Today's food - felt v.hungry today but have not waved from the plan.



Now cooking up the next 2 days of food. Will be all portioned off and ready to go. Bit of a boring git really and I quiet enjoy doing all the prep for me and the Mrs.

Fasted cardio tomorrow so early night tonight!


----------



## LeBigMac (Jul 17, 2011)

Meant to upload this yesterday. Going to upload pic every Monday.



Pic was taken post work out after shake which always bloats me. (excuses excuses!!)


----------



## LeBigMac (Jul 17, 2011)

Day 2 - Carb cycle - low carbs (should have been high carb day but messed up. Will skip this high carb day and just have one this week)

Day started well with 35 minutes of fasted cardio - running approx 300 cals burnt

Should have been legs today but squat rack was backed up so did back and biceps instead. Wasn't complaining as only 4hrs since fasted cardio. Will hit legs on Thursday.



Food.



All in all a good day. Great pump from todays session. A little weak on lifts. Hard to not compare to what I was lifting at 105kg. Feeling shattered tonight.

Glad food is prepared for tomorrow. Will do Low carb day again. Same food might switch the last chicken meal for steak and salad but macros will be the same.

Took UWLS as soon as I woke up and then again at mid day.


----------



## Tassotti (Feb 27, 2011)

Getting there broseph ... doing well brah


----------



## Sharpy76 (May 11, 2012)

Tassotti said:


> Getting there broseph ... doing well brah


+1

Especially when you compare the latest pic to when you started, looking really good LBM. Keep it up:thumbup1:


----------



## LeBigMac (Jul 17, 2011)

Well today has been one of the worst of my life. Finished my am cardio left the gym and got a frantic call from the mrs. Little girl had fallen and hit her face on a glass table. Nasty gash in the side of her face. 2 hospitals later, an X-ray (thank god no broken jaw, just bruising) and a visit from a plastic surgeon she is in for an op first thing tomorrow morning. Only 2 and already having an operation.

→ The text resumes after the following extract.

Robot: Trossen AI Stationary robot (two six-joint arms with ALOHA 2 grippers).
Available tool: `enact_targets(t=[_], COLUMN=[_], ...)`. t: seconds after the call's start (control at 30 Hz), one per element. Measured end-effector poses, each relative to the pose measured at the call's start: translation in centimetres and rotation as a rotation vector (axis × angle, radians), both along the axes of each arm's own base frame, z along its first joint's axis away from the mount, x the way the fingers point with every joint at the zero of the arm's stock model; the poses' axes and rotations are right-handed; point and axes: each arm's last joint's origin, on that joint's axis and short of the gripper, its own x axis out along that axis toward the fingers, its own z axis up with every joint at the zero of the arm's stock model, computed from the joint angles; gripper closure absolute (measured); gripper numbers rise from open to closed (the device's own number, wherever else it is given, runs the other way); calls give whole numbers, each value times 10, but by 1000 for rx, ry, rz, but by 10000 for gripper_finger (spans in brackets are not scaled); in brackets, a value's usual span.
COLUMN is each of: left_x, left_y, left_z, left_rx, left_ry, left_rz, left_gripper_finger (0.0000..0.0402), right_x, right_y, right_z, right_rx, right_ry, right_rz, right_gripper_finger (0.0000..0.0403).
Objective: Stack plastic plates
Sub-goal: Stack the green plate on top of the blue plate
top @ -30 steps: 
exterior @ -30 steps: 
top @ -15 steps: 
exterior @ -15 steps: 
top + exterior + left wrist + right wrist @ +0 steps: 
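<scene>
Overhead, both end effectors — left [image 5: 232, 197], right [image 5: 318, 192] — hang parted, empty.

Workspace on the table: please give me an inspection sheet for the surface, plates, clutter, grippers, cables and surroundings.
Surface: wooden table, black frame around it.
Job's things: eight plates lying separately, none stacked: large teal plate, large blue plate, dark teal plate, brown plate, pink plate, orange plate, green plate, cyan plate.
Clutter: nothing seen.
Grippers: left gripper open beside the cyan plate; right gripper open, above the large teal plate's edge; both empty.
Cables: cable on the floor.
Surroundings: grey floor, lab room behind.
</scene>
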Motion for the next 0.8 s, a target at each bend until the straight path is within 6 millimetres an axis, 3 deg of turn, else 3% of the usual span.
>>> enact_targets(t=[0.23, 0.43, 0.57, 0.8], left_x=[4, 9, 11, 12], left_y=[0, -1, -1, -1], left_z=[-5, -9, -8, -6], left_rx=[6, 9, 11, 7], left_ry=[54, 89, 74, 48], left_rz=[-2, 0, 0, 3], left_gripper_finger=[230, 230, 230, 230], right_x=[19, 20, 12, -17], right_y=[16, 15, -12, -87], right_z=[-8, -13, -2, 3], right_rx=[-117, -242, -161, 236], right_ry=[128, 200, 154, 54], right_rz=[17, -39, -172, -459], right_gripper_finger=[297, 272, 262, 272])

She is a tough cookie my little girl. Bandaged up and running around the hospital ward without a care in the world. Don't know how she wasn't screaming the place down for hours as its one hell of a nasty cut about 4cm long and 1cm across. Real deep too.

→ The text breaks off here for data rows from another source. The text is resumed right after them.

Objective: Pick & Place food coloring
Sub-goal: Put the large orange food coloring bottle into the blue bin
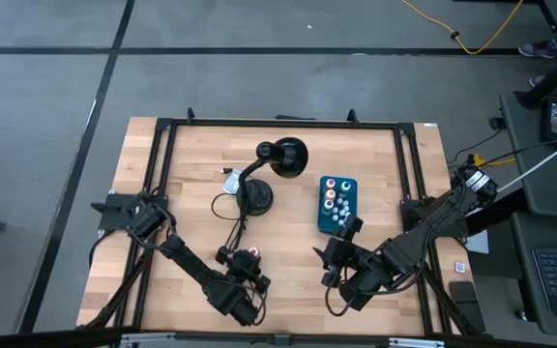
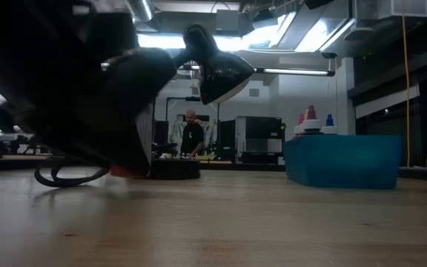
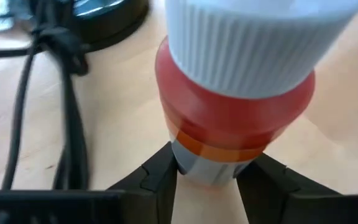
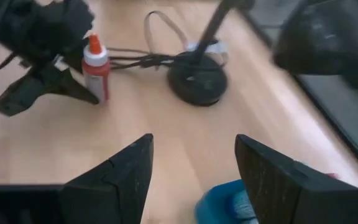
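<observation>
A small food coloring bottle (image 4: 96,67) with red contents, a white ribbed cap and a red tip stands upright near the table's front, left of centre; it also shows in the high view (image 1: 248,257). My left gripper (image 3: 207,168) is shut on it. My right gripper (image 4: 194,155) is open and empty, just at the near end of the teal box (image 1: 337,204). Several more dropper bottles (image 2: 311,119) stand upright in that box. My left gripper pinches the bottle's lower part (image 3: 207,167), below the red band, between its two fingers (image 3: 160,171). The fingers come low and nearly level from the table's near left. The bottle stays upright, its base at the table top; whether it rests there I cannot tell.
A black desk lamp (image 1: 280,158) stands on its round base (image 1: 255,198) behind the bottle, and its cord (image 1: 228,227) runs along the table toward my left gripper. The teal box sits right of centre. Bare wood lies between the two grippers.
</observation>
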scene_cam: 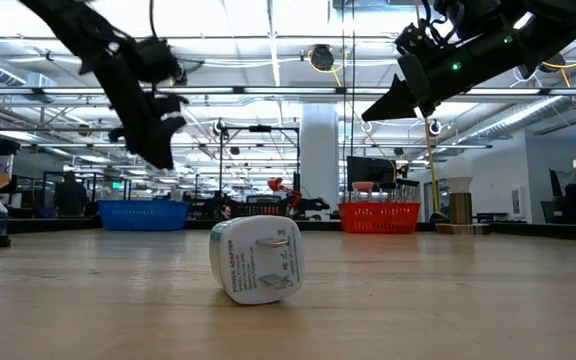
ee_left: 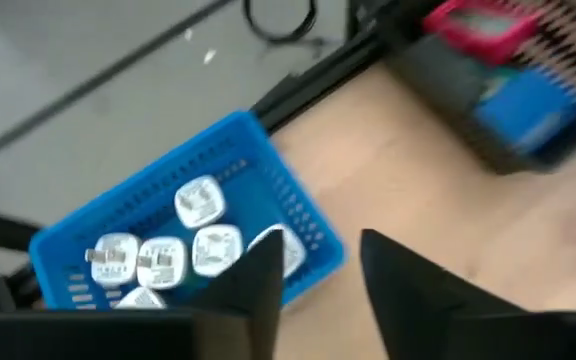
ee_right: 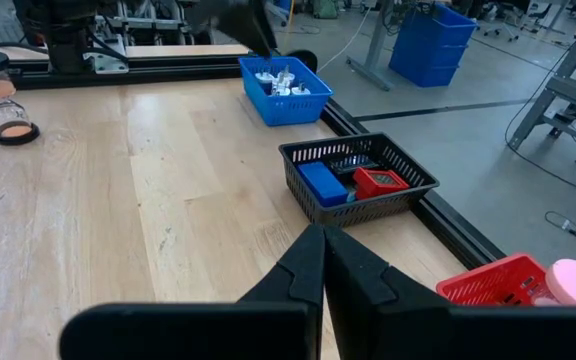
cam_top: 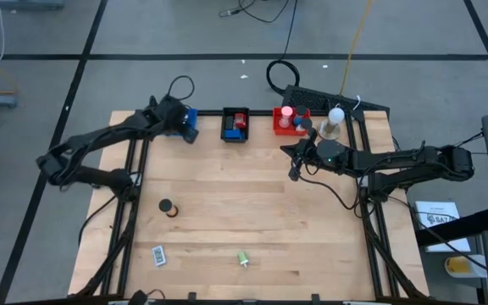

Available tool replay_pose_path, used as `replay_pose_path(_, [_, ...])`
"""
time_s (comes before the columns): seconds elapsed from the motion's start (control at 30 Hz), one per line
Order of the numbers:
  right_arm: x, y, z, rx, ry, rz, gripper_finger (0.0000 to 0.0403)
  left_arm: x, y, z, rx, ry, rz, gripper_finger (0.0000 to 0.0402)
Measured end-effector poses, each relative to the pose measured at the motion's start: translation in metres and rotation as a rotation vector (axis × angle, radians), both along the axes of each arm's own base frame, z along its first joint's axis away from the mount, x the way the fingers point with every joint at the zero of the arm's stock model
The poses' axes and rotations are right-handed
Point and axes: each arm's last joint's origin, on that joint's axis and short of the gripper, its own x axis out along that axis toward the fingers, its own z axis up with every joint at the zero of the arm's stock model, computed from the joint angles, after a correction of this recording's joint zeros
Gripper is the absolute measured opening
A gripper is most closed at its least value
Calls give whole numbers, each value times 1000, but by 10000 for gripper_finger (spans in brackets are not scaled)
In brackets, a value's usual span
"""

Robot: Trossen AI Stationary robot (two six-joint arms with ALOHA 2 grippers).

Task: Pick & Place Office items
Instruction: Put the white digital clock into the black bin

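Most of the sorting appears to be done, though a few items are left on the table. The blue tray [ee_left: 298,205] at the far left edge is seen to hold several white adapters [ee_left: 200,200]; the black tray [ee_right: 408,180] beside it holds a blue block [ee_right: 323,183] and a red block [ee_right: 378,181]; the red tray [cam_top: 280,125] farther right holds a pink-topped piece [cam_top: 287,111] and some smaller things that cannot be made out. Three items are still loose on the near part of the table: a sand timer [cam_top: 167,207] toward the left, a white adapter [cam_top: 158,254] near the front edge, and a small green piece [cam_top: 242,258] just right of it. The left gripper [ee_left: 313,275] is held above the blue tray with its jaws parted and nothing between them, which suggests a drop-off there. The right gripper [ee_right: 323,265] is fully closed and empty, hanging over the table near the red tray. By this judgement, three picks remain.
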Motion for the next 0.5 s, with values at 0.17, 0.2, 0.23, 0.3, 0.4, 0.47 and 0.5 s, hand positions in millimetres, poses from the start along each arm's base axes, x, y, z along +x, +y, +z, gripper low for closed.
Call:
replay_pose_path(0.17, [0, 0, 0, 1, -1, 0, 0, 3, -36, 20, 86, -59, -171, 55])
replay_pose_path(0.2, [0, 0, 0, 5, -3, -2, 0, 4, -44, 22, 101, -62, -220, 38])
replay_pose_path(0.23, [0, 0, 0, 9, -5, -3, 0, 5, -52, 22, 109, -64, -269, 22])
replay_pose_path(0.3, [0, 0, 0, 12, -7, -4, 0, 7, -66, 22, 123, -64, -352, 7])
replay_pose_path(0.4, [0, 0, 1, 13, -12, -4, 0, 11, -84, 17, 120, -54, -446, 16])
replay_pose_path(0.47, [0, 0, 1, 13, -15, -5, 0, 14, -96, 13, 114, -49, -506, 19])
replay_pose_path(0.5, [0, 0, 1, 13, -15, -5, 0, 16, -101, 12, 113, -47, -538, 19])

Eatern square route of fkuc all today. Just thrown down a qtr pounder, chicken Mayo, chips and coke.


----------



## ah24 (Jun 25, 2006)

LeBigMac said:


> Well today has been one of the worst of my life. Finished my am cardio left the gym and got a frantic call from the mrs. Little girl had fallen and hit her face on a glass table. Nasty gash in the side of her face. 2 hospitals later, an X-ray (thank god no broken jaw, just bruising) and a visit from a plastic surgeon she is in for an op first thing tomorrow morning. Only 2 and already having an operation.
> 
> She is a tough cookie my little girl. Bandaged up and running around the hospital ward without a care in the world. Don't know how she wasn't screaming the place down for hours as its one hell of a nasty cut about 4cm long and 1cm across. Real deep too.
> 
> Eatern square route of fkuc all today. Just thrown down a qtr pounder, chicken Mayo, chips and coke.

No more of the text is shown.